● **TRY IT**
The word "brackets" marks the lines to find; copy every such line from the data below.

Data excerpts
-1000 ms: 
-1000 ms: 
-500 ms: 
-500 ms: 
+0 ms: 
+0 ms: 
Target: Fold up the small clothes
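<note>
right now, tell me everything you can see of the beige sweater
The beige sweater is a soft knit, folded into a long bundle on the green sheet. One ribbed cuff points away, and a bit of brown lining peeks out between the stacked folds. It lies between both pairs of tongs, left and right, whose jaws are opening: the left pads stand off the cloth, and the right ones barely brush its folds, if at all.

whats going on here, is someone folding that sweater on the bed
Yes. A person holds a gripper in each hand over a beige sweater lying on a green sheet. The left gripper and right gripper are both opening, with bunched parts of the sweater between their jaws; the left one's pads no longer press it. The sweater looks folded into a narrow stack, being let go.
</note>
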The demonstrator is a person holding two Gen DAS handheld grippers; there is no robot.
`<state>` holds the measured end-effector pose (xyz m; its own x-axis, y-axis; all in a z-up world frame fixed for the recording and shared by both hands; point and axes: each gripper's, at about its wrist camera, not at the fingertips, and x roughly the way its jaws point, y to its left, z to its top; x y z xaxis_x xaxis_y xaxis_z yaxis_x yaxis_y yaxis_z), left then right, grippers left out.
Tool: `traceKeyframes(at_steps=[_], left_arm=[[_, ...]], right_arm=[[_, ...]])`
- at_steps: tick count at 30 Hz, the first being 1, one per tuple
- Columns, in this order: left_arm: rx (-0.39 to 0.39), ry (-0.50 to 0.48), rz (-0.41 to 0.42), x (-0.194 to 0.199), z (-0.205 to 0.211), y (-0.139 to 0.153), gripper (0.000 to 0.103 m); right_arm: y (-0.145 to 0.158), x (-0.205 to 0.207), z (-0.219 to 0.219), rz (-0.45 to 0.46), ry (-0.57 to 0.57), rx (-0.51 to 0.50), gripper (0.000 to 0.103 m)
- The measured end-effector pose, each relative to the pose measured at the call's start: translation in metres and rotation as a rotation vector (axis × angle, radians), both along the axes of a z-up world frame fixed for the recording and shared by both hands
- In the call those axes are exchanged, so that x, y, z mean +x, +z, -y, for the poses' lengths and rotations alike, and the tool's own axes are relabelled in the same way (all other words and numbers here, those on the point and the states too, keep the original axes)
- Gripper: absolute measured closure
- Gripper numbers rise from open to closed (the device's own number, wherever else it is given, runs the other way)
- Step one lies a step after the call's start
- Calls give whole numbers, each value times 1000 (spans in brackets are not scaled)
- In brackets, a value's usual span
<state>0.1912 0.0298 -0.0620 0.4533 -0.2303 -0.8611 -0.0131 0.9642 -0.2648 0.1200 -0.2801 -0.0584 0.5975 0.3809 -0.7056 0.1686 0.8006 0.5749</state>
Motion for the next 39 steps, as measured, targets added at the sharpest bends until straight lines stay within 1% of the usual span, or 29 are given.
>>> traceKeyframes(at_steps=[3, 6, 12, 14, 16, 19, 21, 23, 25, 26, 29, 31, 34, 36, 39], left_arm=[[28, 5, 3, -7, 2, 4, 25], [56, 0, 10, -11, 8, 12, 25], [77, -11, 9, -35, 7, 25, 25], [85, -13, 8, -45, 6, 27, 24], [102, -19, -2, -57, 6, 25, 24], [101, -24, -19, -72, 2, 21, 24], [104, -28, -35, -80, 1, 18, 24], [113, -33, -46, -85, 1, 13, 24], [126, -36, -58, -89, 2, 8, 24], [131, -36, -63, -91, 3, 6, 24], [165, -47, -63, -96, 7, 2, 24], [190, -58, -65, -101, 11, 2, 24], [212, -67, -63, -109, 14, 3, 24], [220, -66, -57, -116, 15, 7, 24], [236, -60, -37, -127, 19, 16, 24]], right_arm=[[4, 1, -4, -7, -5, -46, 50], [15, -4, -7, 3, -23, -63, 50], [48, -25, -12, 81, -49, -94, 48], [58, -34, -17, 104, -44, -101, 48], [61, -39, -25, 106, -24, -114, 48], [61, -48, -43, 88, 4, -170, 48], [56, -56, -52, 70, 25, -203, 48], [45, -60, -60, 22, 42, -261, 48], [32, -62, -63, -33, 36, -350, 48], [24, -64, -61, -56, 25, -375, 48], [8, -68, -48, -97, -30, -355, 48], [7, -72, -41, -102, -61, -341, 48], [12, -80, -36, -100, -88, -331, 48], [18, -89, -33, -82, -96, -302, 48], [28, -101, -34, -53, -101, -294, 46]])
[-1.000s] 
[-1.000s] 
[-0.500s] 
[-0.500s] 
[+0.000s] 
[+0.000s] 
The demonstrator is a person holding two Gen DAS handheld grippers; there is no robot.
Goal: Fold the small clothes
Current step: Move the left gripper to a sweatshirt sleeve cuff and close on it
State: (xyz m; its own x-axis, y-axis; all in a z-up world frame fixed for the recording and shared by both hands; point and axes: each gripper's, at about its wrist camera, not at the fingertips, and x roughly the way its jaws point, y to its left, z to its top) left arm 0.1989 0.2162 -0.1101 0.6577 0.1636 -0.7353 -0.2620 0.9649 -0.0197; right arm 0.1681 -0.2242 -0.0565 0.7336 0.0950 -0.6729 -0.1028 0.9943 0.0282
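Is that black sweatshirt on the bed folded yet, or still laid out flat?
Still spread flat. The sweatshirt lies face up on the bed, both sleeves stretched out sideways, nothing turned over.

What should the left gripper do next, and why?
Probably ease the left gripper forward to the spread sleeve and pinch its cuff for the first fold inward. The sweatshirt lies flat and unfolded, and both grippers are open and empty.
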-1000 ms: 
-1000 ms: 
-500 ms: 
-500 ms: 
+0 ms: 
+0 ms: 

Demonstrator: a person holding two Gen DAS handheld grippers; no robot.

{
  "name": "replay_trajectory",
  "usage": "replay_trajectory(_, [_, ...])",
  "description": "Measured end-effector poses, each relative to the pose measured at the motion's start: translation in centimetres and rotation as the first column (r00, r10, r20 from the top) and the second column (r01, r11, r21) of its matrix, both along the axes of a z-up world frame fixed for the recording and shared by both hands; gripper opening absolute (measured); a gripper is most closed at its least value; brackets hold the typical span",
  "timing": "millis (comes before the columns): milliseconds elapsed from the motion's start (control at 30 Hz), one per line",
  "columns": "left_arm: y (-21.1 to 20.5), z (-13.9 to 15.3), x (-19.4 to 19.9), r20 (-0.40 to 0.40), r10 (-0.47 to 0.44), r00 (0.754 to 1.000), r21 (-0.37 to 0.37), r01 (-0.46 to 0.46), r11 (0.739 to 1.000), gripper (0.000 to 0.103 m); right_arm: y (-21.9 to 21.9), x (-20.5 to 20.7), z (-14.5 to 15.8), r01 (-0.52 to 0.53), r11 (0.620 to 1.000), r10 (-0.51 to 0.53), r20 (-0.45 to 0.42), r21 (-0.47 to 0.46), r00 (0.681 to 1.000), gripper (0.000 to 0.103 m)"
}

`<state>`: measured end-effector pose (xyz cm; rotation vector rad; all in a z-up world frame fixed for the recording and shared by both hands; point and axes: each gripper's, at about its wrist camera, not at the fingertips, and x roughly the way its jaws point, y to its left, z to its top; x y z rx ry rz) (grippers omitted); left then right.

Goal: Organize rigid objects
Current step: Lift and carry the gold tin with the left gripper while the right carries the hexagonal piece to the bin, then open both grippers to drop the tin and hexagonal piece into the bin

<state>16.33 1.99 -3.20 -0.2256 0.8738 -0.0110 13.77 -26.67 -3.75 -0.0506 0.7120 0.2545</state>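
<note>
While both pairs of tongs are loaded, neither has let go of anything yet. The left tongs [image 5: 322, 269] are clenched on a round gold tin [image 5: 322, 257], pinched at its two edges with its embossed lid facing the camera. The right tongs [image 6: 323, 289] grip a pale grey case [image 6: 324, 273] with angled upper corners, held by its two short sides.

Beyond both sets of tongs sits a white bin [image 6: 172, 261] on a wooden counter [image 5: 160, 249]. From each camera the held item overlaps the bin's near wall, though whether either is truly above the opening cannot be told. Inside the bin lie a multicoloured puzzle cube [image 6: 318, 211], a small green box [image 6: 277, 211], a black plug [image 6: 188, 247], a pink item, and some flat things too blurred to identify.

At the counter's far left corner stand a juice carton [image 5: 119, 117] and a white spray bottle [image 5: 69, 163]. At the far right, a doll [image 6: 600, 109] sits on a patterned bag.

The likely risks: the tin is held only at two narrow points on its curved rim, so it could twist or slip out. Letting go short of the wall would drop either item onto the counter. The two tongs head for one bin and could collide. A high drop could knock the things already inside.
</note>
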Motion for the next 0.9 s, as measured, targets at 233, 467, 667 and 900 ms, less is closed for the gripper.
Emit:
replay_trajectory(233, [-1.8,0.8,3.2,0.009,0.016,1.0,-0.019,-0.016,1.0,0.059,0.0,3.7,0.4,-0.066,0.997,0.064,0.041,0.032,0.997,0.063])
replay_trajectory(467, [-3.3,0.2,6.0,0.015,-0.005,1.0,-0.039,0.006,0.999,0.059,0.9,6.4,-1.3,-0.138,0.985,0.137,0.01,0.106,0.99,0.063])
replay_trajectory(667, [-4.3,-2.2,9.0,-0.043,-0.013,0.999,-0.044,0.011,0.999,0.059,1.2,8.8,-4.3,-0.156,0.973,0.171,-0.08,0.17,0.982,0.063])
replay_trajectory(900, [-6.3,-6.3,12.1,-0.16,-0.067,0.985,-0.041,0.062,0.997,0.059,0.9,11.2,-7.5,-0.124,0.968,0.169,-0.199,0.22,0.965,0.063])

● **SOLVED PROBLEM**
- Calls give whole numbers, each value times 1000 (spans in brackets are not scaled)
- In brackets, a value's usual span
  "description": "Measured end-effector poses, each relative to the pose measured at the motion's start: translation in centimetres and rotation as the first column (r00, r10, r20 from the top) and the second column (r01, r11, r21) of its matrix, both along the axes of a z-up world frame fixed for the recording and shared by both hands; gripper opening absolute (measured); a gripper is most closed at its least value; brackets hold the typical span",

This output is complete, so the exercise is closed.